MATERIALS AND METHODS

Integrated gene regulatory network

The TF-gene regulatory relationships were derived from ENCODE data generated by ChIP-seq experiments. To ensure the quality of the network, we downloaded the filtered, high-confidence set of TF-gene associations from the supplementary website of Gerstein et al. (2012). The high-confidence TF regulatory network was filtered based on a probabilistic model called target identification from profiles (TIP) (Cheng et al. 2011). TIP learns a characteristic binding profile for each TF and predicts a regulatory score between the TF and each of its potential target genes based on the binding regions of the gene. TF-gene interaction was then ranked using the regulatory score, and those with FDR < 0.01 were included in the high-confidence TF-gene association provided by Gerstein and colleagues. Among the 119 transcription-related factors studied in the ENCODE project, we only considered sequence specific transcription factors that recognize and bind to specific DNA sequence motifs. The resulting transcriptional regulatory network comprises 83 sequence specific transcription factors and 8243 target genes.

Currently, several major miRNA-target prediction algorithms, such as TargetScan (Lewis et al. 2005), miRanda-mirSVR (John et al. 2004; Betel et al. 2010), PicTar (Krek et al. 2005), and PITA (Kertesz et al. 2007), make genome-wide predictions of miRNA targets based on target site conservation and other target site features. Studies of protein levels after miRNA knockdown and transfection demonstrated that TargetScan and miRanda-mirSVR outperform other miRNA prediction algorithms in terms of prediction accuracy (Baek et al. 2008; Selbach et al. 2008; Betel et al. 2010). In this study, we obtained miRNA identities and their predicted targets from TargetScan. To ensure that only high-confidence miRNA-gene regulatory relationships are included, we filtered TargetScan predictions based on both conservation criteria (Lewis et al. 2005; Friedman et al. 2009) and estimates of site performance, referred to as Context Score (Grimson et al. 2007; Agarwal et al. 2015). We used only gene targets with a Pct ≥ 0.5, which indicates that there is at least a 50% probability that a sequence is selectively maintained as a miRNA-target site, and a Context Score ≤ −0.2. Grimson et al. (2007) demonstrated by siRNA transfection experiments that predicted miRNA targets with a lower Context Score are more down-regulated in response to siRNA expression. Context Scores of −0.2 or lower were chosen as the cutoff because such targets were measurably down-regulated (∼25% change in expression on average for conserved sites) in the siRNA transfection experiments (Grimson et al. 2007). To avoid redundancies in the network and subsequent analyses, mature miRNAs with identical seed regions were grouped into miRNA families based on the miRNA family information from TargetScan. In total, we obtained regulatory relationships between 77 conserved miRNA families and 5858 predicted targets from TargetScan.
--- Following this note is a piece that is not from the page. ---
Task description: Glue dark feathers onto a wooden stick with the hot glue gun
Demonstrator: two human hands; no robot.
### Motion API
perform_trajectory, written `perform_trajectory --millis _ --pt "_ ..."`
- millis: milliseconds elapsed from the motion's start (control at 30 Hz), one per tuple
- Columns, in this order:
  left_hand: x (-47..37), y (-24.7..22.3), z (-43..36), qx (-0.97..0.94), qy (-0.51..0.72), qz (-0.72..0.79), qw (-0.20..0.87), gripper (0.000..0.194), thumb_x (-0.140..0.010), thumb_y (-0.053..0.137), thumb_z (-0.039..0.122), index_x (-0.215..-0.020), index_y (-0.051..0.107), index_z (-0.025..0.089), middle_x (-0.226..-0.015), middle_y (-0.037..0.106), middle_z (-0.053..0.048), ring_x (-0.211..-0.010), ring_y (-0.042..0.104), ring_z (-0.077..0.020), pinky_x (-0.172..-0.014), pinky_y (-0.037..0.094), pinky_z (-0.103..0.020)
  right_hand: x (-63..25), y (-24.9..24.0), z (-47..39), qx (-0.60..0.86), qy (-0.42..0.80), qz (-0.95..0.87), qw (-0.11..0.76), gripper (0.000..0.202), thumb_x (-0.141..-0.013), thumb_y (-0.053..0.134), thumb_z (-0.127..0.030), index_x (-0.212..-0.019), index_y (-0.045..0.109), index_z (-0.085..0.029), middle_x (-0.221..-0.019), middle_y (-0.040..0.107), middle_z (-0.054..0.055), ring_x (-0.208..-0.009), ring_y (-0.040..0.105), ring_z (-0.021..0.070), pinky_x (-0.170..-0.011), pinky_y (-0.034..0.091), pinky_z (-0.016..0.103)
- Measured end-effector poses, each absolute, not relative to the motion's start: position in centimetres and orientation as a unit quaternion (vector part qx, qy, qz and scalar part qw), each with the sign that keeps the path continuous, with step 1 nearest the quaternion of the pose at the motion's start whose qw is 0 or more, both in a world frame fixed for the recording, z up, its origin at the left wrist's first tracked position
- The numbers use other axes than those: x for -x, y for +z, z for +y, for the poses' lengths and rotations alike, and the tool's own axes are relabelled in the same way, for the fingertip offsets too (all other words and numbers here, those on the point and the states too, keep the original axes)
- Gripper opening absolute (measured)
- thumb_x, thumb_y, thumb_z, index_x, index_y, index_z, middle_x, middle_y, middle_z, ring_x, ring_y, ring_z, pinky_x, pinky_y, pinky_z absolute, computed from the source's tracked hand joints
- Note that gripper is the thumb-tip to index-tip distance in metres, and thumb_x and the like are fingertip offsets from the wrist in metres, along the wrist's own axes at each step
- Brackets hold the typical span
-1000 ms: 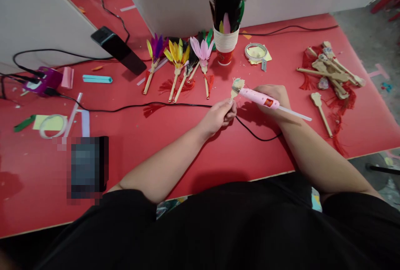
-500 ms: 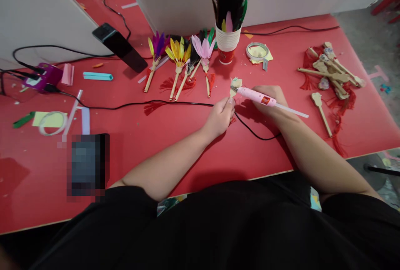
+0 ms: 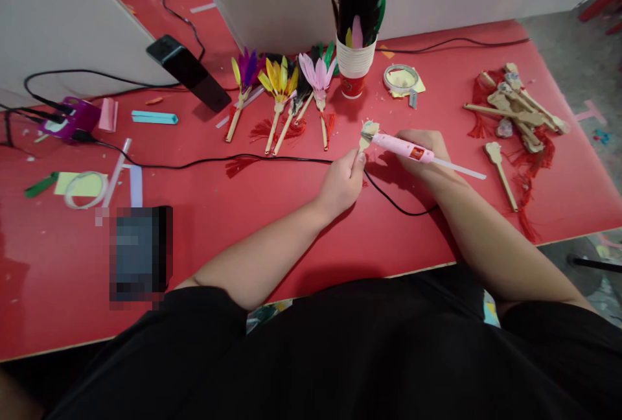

In addition, we compiled an experimentally verified miRNA-target set from Tarbase (Vergoulis et al. 2012) and miRTarBase (Hsu et al. 2014). This data set includes 6470 interactions among 59 miRNA families and 3660 target genes that are verified by high-throughput experiments.

Gene expression data and PCC calculation

We used the mRNA expression data generated by the Genotype-Tissue Expression (GTEx) project (GTEx Consortium 2015), which measured mRNA expression profiles of 8555 samples across 53 human tissues using mRNA sequencing. Gene-level expression data were downloaded from the GTEx data portal and the expression values were quantile normalized. On average, the 83 TFs in our network are expressed in 90% of the samples in the GTEx data at an expression cutoff of 0.1 RPKM (cutoff used by the GTEx consortium). Seventy-six of the 83 TFs are expressed in >50% of the samples.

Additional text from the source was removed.